Disclaimer, untuk semua karya fiksi saya: "Cerita ini adalah karya fiksi. Nama, karakter, tempat, dan kejadian adalah hasil imajinasi penulis. Jika ada kesamaan dengan kejadian atau tokoh nyata, itu hanyalah kebetulan semata."
17. Sabtu, 12.35 WIB, gladi bersih berlangsung
Acara gladi bersih sedang berlangsung. Waskita setia membuntuti sang reporter, Yudith bergerak ke sana kemari, melihat event yang dirasa penting, lebih lebih aktivitas sang Bupati Surip yang hari ini tidak seperti biasanya.
Persiapan panitia penyelenggara sudah luar biasa. Panggung hiburan sudah siap digunakan. Dari kursi kursi VIP sampai deretan kursi festival sudah siap. Kuda kuda yang akan direncanakan untuk berhamburan berlarian, sudah siap. Joki joki sudah berdandan bak ala kolonial. Bersih, wangi, putih. Saling mengobrol dengan temannya. Sesekali terdengar tawa cekikian mereka. Bahkan beberapa pengunjung anak anak sudah mulai berdatangan, bermain berlarian di antara kesibukan para panitia.
Siang itu cerah. Angin mulai sepoi sepoi bertiup. Gerombolan awan kecil kecil melintas di atas, membuat beberapa bagian puncak Gunung Pokok Pertama tidak kelihatan untuk beberapa saat. Langit biru. Hutan pinus di lereng jauh Pokok Pertama kelihatan membiru tua. Tampak beberapa ladang botak di sisi Pokok Pertama. Tidak ketinggalan bentangan hitam batu beku tepat di belakang panggung. Tegak berdiri kokoh, seolah olah melambangkan Pokok Pertama yang tidak tergoyahkan. Hitam legam, hanya beberapa garis tipis yang mengarah dari atas ke bawah. Bersih sekali, bahkan lumut, apalagi tumbuhan berdaun, seolah olah tidak diijinkan untuk singgah di batu ini.
Rencana gladi bersih ini akan diawali dengan pra acara berupa pertunjukan musik dari beberapa penyanyi dan grup band, kemudian disusul dengan acara kedatangan bupati dan seremonial, dan acara inti peresmian bangunan Terpadu; mal, perumahan, taman taman, dan arena pacuan kuda. Acara diakhiri dengan pelepasan kuda yang akan berlarian mengarah ke selatan, kemudian berputar memutari komplek Terpadu, dan berakhir di arena pacuan kuda. Acara ditutup dengan makan bersama.

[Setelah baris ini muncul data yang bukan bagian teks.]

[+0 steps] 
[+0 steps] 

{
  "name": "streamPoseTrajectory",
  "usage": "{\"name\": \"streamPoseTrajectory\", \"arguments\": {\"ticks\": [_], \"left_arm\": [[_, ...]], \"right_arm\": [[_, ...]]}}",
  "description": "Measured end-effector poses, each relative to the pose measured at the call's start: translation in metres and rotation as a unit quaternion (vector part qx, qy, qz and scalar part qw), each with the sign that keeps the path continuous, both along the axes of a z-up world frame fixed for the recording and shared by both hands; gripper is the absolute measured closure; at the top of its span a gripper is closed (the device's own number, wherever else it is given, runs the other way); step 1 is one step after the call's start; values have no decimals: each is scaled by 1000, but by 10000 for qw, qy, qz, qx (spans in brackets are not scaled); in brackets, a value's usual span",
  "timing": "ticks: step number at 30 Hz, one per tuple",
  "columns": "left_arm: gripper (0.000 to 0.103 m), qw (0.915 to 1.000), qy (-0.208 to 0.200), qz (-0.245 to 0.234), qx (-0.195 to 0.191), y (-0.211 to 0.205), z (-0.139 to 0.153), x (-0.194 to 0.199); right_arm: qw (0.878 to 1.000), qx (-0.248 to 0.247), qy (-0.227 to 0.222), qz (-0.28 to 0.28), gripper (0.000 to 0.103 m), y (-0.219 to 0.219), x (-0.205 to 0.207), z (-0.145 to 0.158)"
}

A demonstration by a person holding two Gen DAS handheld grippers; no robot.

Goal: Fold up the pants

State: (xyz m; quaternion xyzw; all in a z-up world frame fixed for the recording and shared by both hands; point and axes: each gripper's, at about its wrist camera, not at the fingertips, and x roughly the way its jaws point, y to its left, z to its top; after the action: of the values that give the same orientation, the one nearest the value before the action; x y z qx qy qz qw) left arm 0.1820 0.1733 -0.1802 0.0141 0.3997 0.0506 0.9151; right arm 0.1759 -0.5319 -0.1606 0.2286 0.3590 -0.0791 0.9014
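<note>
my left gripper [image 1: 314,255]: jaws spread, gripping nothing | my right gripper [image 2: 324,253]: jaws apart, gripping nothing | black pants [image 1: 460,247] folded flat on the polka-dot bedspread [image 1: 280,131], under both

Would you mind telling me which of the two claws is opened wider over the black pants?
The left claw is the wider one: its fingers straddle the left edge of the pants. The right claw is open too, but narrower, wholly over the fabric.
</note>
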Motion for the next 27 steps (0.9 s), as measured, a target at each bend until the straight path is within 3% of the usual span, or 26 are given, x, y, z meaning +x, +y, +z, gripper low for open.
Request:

Bapak bupati Surip berdiri tegak sambil membawa sebuah minuman. Dia berada di sebuah ruang bangunan tinggi komplek pacuan kuda, dengan jendela menghadap ke selatan. Dengan jendela yang ia buka lebar-lebar, ia mengamati pemandangan luas di depannya. Ia takjub dan menghela nafas. Pemandangan bentangan kaki Pokok Pertama yang hijau sejurus mata memandang, sampai ke selatan, di batas pantai.
Selang beberapa waktu, ajudannya masuk ruangan. Diserahkannya sebuah nota kertas putih, kecil namun dengan kertas agak tebal. Bupati Surip menerimanya, dan membacanya. Setelah membaca, ia genggam erat kertas itu, kemudian dengan perlahan berjalan mendekati bibir jendela ruangan. Tak terasa, kertas itu menjadi basah, basah oleh keringat Bapak Bupati!